Aqui estudam e convivem as filhas das famílias mais tradicionais da elite de
Pernambuco, da Paraíba, do Rio Grande do Norte, de Alagoas, de Sergipe e da
Bahia. Vejo pelo registro do nascimento da menina que não consta o nome do pai.
Isto cria a impossibilidade de aceitarmos a sua filha como nossa aluna. Se as
outras famílias souberem não irão concordar que as meninas convivam e durmam no
mesmo quarto em que dorme uma menina filha de pai desconhecido – afirmou em tom
severo a Irmã Olívia.
-
Tenho que lhe contar a verdade. Esta menina é filha de um pecado que eu cometi
aos 22 anos de idade. Ela não tem culpa de nada. Eu conheci o pai dela, médico
e plantador de algodão, o Dr. Costa, amigo do meu irmão comerciante que mora na
cidade de Campina Grande. Ele era viúvo. Começamos um namoro autorizado pelo meu
irmão Willison. Eu pequei contra a castidade e a fraqueza da carne fez eu me
entregar a ele. Foi só uma vez. Na semana que eu descobri que as regras não
desceram, ele morreu assassinado por um empregado da sua fazenda. Não deu tempo
da gente se casar e nem da menina nascer para ter o nome do pai no registro –
Sônia apostou tudo na mentira da viúva putativa, do futuro marido assassinado, do
casamento frustrado pela fatalidade, a fim de salvar a matrícula da filha na Maison
do internato.

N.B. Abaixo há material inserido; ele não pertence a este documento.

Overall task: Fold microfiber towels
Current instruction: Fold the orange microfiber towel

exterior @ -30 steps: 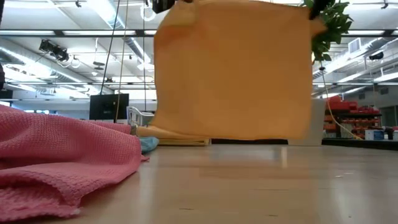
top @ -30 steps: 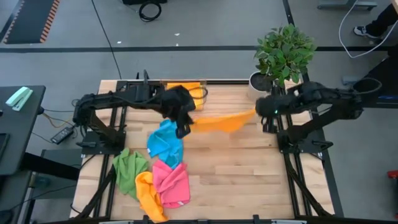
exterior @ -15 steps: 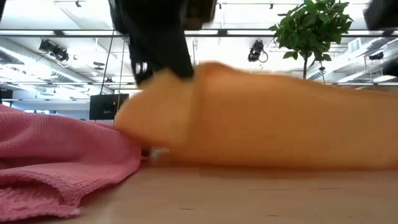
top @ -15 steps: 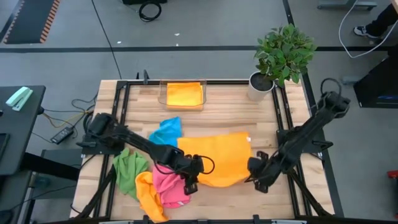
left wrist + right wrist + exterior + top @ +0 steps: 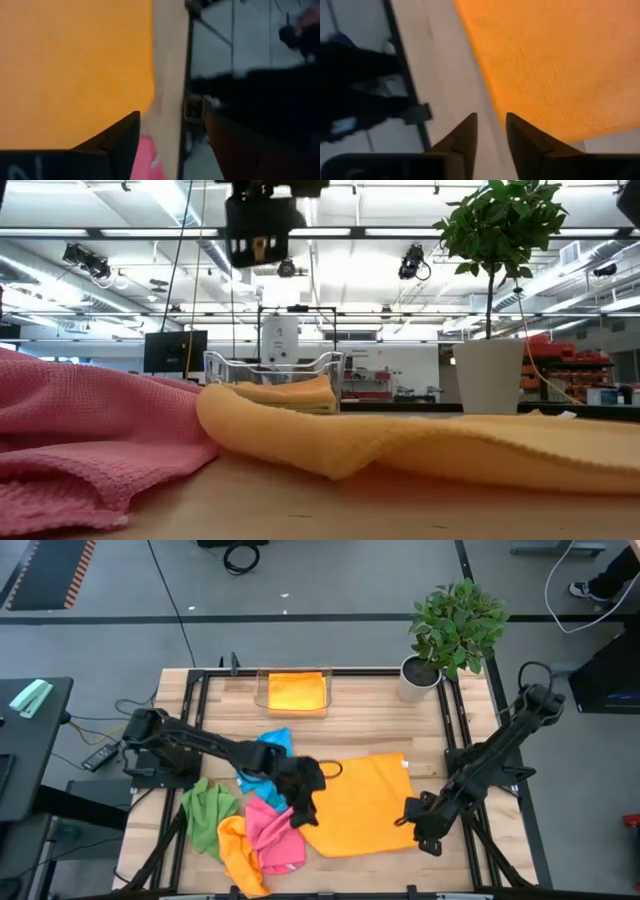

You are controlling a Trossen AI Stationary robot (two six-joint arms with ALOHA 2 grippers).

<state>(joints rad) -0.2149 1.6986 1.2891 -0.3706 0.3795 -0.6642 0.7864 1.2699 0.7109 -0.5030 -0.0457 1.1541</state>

Percebeu que estava indo por um bom caminho.
-
Mas aqui é um colégio e um internato que custam muito caro. Como a senhora vai
fazer para pagar as contas da mensalidade da escola, dos livros e do material
escolar, da hospedagem, da comida, dos enxovais e das outras despesas que a
menina vai precisar fazer? A senhora é uma mulher sozinha, sem marido. Tem
dinheiro pra pagar essas contas todas? – questionou a Irmã Olívia.
Sônia
percebeu que poderia dar volta por cima e subiu no salto.
-
Irmã Olívia, a senhora ainda não me conhece. Eu sou uma mulher muito conhecida
e muito respeitada em João Pessoa. Sou proprietária da maior e mais importante
panificadora e doceria da capital da Paraíba, a Padaria Triunfo. Trabalhei
muito para ter o que eu tenho. Dinheiro pra mim não é problema. Eu sou cristã,
sou católica e estou acostumada a fazer doações à Catedral de João Pessoa que
valem mais do que o custo de um ano aqui na Maison do internato. Vou lhe
fazer uma sugestão: aceite minha filha e eu pago adiantado o ano inteiro das
mensalidades escolares, o ano inteiro da hospedagem e da comida. A senhora terá
em mim a mãe de uma aluna sempre disposta a colaborar financeiramente como
todos os pedidos que essa instituição me apresentar – o discurso de Sônia soou
como música aos ouvidos da Irmã Olívia. O vil metal sensibilizou a religiosa.
-
Eu vou abrir uma exceção. Já percebi que a senhora é uma pessoa de bem, de boa
família, uma boa cristã, uma mulher de vida retilínea que apenas cometeu um
pequeno deslize e uma mãe de família sempre muito dedicada e zelosa com a
formação da sua filha. Nosso compromisso cristão jamais deixará a sua filha desamparada
e sem uma boa formação. As aulas começarão dentro de uma semana, mas a menina
já pode dormir aqui a partir de hoje. Algumas internas cujas famílias vivem em
lugares mais distantes já estão chegando, tem umas cinco internas que chegaram
esta semana. E, a partir de hoje até a próxima segunda-feira chegarão as
outras. Vou mandar agora mesmo a nossa Tesoureira fechar todas as contas do ano
inteiro. A senhora pode procurar o seu banco e pagar até a próxima segunda-feira.
Carla será muito bem recebida pela nossa comunidade – afirmou a generosa Irmã
Olívia.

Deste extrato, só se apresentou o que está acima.